%%
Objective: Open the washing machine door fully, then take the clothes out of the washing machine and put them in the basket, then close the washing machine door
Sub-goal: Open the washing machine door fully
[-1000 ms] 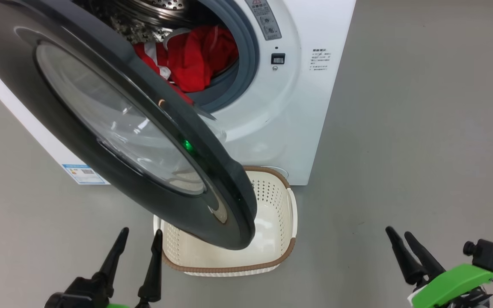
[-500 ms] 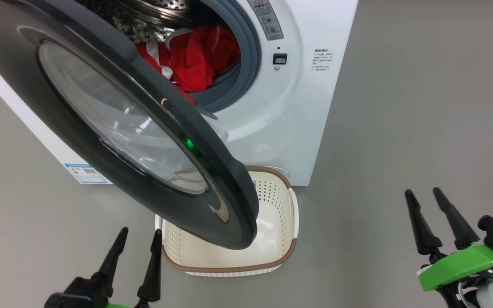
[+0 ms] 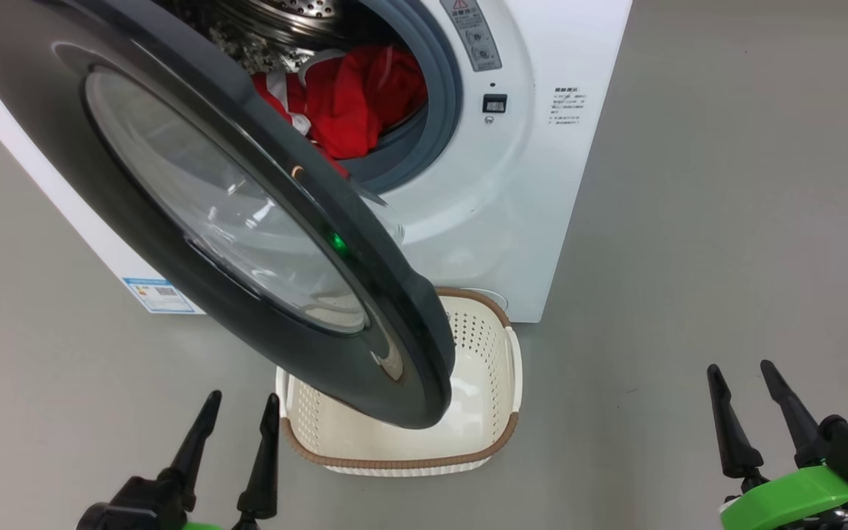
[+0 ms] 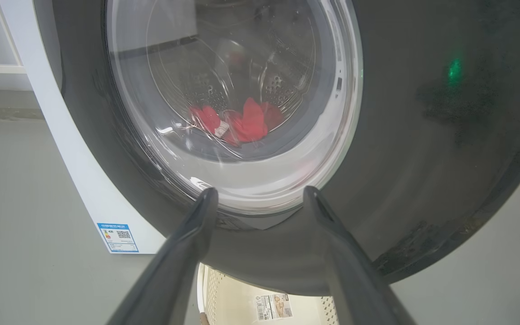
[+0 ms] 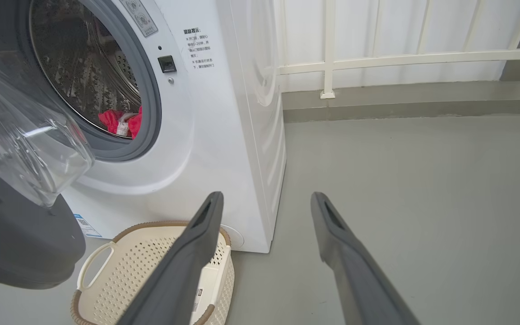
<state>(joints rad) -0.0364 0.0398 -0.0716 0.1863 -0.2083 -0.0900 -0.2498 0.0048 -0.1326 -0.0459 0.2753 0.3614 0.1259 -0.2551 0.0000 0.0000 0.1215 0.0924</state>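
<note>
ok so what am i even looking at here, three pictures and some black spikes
This is a two-armed robot facing a white washing machine. One picture comes from a camera on its head; the other two come from cameras on its wrists, looking along each hand's fingers. The black spikes are those fingers: left hand, right hand, both open, holding nothing. The door hangs partly open, red clothes lie in the drum, and a cream basket stands on the grey floor below the door.

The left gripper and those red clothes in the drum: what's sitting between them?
The washing machine door: in the left wrist view, the clothes show through its glass beyond the open left gripper.
</note>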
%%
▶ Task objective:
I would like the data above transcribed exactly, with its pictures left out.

▶ Answer space:
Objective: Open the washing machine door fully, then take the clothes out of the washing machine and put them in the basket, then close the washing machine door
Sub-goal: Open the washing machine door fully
[-1000 ms] 
[-500 ms] 
[+0 ms] 
[+0 ms] 
[+0 ms] 
<state>(joints rad) -0.0364 0.0398 -0.0716 0.1863 -0.2083 -0.0900 -0.2498 0.0048 -0.1326 -0.0459 0.2753 0.3614 0.1259 -0.2551 0.0000 0.0000 0.1215 0.0924</state>
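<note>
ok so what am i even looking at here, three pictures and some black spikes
This is a two-armed robot facing a white washing machine. One picture comes from a camera on its head; the other two come from cameras on its wrists, looking along each hand's fingers. The black spikes are those fingers: left hand, right hand, both open, holding nothing. The door hangs partly open, red clothes lie in the drum, and a cream basket stands on the grey floor below the door.

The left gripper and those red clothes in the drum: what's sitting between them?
The washing machine door: in the left wrist view, the clothes show through its glass beyond the open left gripper.
</note>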

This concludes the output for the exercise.